Qu’est-ce que vous pouvez dire en plus des sacrifices ?

Les choses ne sont plus faciles dans le monde. Il y a des problèmes partout dans le monde. Il faut beaucoup de patience, or les gens sont pressés. Notre pays n’est pas une particularité dans le monde, partout il y a des problèmes, mais faisons ces sacrifices. Ce que je viens de vous dire est sans contrepartie. Personne ne viendra me voir parce qu’on ne se verra pas. Mais faites ce que je viens de vous dire ou ne le faites pas. Beaucoup de femmes vont se marier cette année. Des jeunes filles quitteront leur famille pour leur foyer, c’est l’un des points positifs de l’année. Les jeunes vont avoir du boulot, certains leur premier job. D’autres auront la chance d’avoir des boulots décents. Je reviens là-dessus, je ne parle pas que du Mali, parce que tout ce que je dis dépend de la volonté de Dieu. Dieu ne parle pas d’un pays, mais de façon générale. Il faut que les gens comprennent cela.

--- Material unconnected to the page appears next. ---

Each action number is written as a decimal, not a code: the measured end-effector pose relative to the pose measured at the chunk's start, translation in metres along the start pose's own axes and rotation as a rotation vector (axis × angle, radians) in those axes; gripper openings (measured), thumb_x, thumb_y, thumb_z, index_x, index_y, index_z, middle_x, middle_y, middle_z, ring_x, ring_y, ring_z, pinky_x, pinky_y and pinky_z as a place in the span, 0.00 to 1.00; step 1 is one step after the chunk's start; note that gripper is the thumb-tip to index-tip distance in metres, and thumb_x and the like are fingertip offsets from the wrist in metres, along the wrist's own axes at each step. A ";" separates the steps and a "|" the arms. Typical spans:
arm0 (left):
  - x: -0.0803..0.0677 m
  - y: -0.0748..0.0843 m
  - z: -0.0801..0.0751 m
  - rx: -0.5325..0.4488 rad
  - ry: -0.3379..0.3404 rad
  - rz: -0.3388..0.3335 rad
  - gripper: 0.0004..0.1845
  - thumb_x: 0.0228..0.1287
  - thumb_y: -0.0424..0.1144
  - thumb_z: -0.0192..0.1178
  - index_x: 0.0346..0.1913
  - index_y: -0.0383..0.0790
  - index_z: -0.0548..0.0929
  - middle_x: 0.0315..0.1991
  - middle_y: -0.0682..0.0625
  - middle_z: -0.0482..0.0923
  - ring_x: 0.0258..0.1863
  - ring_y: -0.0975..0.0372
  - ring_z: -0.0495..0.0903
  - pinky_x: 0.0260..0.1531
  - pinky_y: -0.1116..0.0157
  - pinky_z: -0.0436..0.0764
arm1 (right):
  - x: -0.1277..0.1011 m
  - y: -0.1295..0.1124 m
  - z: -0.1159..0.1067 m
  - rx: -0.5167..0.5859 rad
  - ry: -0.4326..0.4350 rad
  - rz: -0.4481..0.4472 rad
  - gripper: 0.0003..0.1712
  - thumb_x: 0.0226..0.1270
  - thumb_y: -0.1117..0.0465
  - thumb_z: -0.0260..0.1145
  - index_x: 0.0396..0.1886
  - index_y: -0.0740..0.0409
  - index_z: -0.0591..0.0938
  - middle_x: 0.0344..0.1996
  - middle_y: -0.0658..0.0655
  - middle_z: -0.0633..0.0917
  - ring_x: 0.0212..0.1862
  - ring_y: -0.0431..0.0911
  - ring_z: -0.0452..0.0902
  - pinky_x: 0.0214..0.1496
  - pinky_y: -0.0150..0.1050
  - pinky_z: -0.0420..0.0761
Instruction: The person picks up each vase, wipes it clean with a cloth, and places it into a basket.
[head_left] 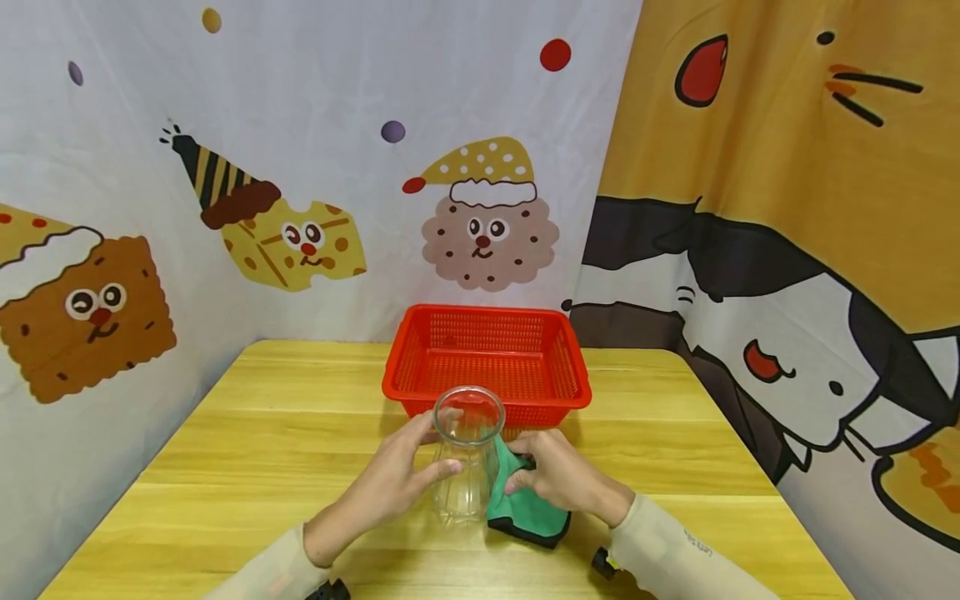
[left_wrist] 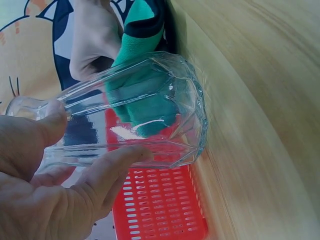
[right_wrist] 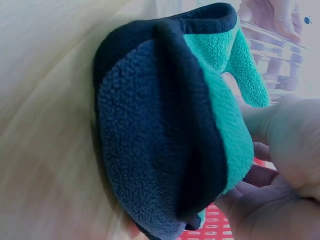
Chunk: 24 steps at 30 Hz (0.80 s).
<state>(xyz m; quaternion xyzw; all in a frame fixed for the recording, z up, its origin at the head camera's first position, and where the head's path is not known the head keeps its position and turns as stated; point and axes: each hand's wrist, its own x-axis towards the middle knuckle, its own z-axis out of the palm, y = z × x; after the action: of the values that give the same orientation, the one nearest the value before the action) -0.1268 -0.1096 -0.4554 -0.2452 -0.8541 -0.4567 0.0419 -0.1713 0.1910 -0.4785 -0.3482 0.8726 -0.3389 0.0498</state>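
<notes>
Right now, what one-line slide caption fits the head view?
Left hand holds a clear faceted glass upright while the right hand grips a green-and-black fleece cloth before an empty red plastic basket.

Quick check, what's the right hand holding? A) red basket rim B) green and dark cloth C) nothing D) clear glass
B: the right hand grips the green and dark cloth beside the clear glass, which the left hand holds, in front of the red basket.
</notes>
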 end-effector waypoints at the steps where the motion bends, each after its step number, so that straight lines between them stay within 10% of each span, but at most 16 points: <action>1: 0.000 0.000 0.000 -0.001 0.000 0.000 0.36 0.78 0.44 0.78 0.83 0.47 0.78 0.76 0.45 0.86 0.70 0.43 0.91 0.76 0.31 0.86 | 0.000 -0.001 0.000 0.004 0.005 -0.002 0.26 0.71 0.60 0.86 0.67 0.60 0.94 0.53 0.53 0.98 0.42 0.30 0.82 0.43 0.27 0.88; 24: 0.000 0.000 0.000 0.020 0.006 0.019 0.36 0.78 0.41 0.78 0.83 0.45 0.78 0.75 0.44 0.87 0.67 0.44 0.93 0.74 0.31 0.87 | 0.002 -0.024 -0.018 0.080 0.179 -0.094 0.18 0.73 0.61 0.85 0.60 0.50 0.96 0.45 0.45 0.94 0.44 0.34 0.88 0.47 0.32 0.95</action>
<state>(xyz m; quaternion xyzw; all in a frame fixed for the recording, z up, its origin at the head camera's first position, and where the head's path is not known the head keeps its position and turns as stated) -0.1267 -0.1097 -0.4555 -0.2517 -0.8561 -0.4485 0.0511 -0.1651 0.1870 -0.4494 -0.3546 0.8421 -0.4051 -0.0305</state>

Est-ce que vous avez des mots pour conclure cet entretien ?

Je dois te remercier tout de même, malgré tes provocations et questions souvent embarrassantes. Ce que je viens de te dire ne sera plus refait. Il y a un serment qui nous lie, fais tout pour rester Bamanan, respecte ta parole donnée. Je t’ai fait confiance, respecte tes engagements, comme ça on pourra se voir et échanger. Mais je ne donne plus d’interview dans ma vie. Parce que, vu mon âge, je vis de mes efforts. Je me consacre à Dieu, les prières et les bénédictions. Je prie pour notre pays, je prie pour la paix, je prie pour l’entente entre les Maliens. Je ne vais pas dans les radios encore moins sur des places publiques. Ceux qui vont vilipender la religion de Dieu, ceux qui ont poussé les musulmans sur le terrain politique en 2000 et 2002, ils en répondront devant Dieu. Ils ne se jouent pas des Maliens, ils ne trompent pas les Maliens, mais ils se trompent eux-mêmes. Qu’ils laissent nos populations en paix. C’est moi Abdoul  Kadri Mohamed Lamine Koné Diarra dit Toufinan Bablen Diarra qui le dit. Nos populations souffrent plus aujourd’hui par le mauvais comportement des leaders religieux que par celui des hommes politiques. Ils ont transformé la religion en affaire et business, c’est mal connaître Dieu. Ils perdent leur temps. Ils doivent craindre Dieu au lieu de continuer à faire du cinéma. Merci Kassim Traoré et à ton journal, on te confie à Dieu, en te souhaitant courage et bon travail dans tout ce que tu fais en bien.